How to complete this task
Return each line of the material below exactly. Begin at the first and end on the line with "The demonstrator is".

Exercise materials
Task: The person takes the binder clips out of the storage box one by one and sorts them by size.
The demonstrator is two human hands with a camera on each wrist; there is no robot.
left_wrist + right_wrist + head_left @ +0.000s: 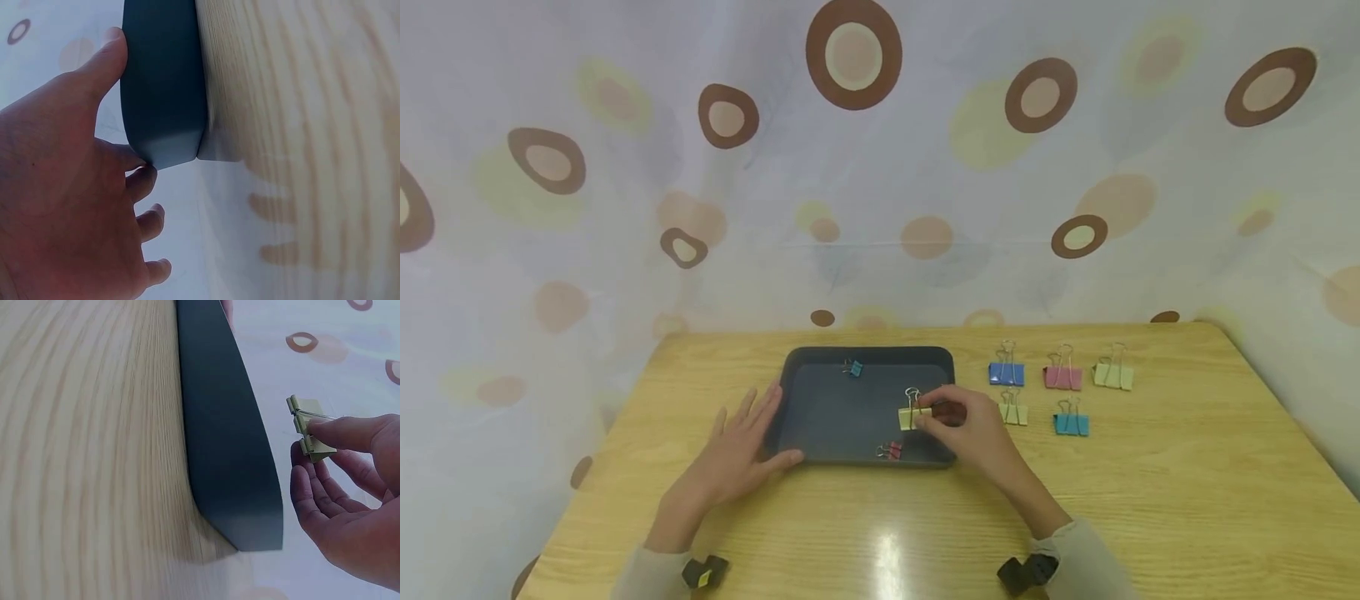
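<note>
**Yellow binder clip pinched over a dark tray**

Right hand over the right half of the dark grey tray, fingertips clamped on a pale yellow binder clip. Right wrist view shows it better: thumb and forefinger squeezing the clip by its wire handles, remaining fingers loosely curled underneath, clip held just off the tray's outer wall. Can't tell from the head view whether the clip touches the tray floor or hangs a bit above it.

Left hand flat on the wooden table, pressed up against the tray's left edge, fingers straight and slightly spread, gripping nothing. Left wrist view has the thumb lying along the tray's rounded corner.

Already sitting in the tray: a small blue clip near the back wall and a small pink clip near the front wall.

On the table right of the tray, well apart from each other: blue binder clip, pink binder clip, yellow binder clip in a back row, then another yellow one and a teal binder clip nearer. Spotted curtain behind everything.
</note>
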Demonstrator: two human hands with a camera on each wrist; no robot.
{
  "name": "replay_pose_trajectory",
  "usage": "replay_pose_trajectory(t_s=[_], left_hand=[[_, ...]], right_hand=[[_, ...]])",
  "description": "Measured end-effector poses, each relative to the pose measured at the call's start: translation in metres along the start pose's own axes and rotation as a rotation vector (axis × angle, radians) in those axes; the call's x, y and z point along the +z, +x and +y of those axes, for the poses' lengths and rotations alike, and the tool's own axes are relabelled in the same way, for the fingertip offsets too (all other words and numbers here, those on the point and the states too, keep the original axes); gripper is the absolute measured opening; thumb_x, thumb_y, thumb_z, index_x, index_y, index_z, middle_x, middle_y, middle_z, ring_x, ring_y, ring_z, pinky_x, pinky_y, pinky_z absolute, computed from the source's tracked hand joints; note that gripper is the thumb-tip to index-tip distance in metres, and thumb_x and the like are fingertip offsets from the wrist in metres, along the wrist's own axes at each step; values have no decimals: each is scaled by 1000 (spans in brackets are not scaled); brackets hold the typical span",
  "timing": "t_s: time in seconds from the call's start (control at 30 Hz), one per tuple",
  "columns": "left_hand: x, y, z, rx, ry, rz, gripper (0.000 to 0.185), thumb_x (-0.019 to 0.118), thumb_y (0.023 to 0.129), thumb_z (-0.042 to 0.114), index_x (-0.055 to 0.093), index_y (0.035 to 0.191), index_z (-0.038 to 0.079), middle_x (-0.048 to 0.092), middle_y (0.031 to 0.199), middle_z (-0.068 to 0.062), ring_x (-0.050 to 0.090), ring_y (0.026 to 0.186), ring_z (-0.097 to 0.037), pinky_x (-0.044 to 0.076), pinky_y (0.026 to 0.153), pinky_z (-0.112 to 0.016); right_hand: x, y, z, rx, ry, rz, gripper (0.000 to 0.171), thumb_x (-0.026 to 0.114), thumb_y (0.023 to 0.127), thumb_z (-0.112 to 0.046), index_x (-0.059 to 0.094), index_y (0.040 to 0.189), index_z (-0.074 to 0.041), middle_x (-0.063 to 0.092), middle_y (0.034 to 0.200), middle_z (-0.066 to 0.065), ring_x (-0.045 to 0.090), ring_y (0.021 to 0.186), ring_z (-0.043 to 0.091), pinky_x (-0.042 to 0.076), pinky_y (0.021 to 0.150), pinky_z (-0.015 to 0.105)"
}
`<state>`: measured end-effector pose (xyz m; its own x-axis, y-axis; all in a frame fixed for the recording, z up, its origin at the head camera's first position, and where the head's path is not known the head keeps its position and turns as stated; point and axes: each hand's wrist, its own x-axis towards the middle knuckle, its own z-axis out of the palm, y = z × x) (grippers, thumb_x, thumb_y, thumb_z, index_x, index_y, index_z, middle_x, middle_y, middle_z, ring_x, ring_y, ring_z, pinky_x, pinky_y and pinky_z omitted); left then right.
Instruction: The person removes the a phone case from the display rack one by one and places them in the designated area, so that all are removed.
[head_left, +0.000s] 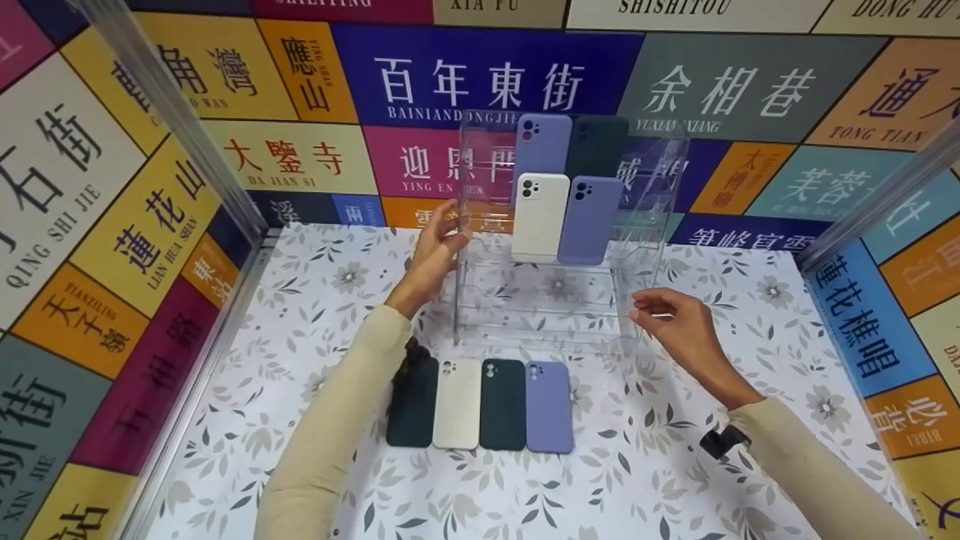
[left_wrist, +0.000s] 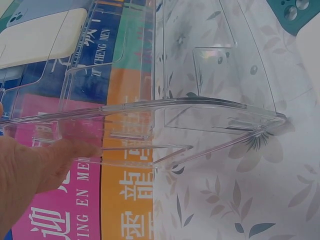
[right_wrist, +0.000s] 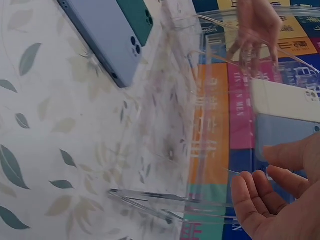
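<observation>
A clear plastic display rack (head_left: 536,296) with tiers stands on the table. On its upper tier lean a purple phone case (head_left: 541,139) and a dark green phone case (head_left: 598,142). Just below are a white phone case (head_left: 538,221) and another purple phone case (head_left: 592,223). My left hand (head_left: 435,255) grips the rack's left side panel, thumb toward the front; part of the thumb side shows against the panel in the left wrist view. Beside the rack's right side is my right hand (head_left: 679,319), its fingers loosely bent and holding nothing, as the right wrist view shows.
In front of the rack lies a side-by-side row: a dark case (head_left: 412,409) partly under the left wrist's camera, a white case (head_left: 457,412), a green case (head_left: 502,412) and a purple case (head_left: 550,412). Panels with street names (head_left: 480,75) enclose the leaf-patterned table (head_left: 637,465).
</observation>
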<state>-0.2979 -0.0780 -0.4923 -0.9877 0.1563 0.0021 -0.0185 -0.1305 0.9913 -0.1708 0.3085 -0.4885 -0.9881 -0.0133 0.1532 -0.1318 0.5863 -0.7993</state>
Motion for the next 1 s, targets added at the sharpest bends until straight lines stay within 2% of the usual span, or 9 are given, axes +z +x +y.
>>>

Solution to the exercise
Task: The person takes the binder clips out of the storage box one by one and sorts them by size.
The demonstrator is two human hands with a camera on each wrist; there is no robot.

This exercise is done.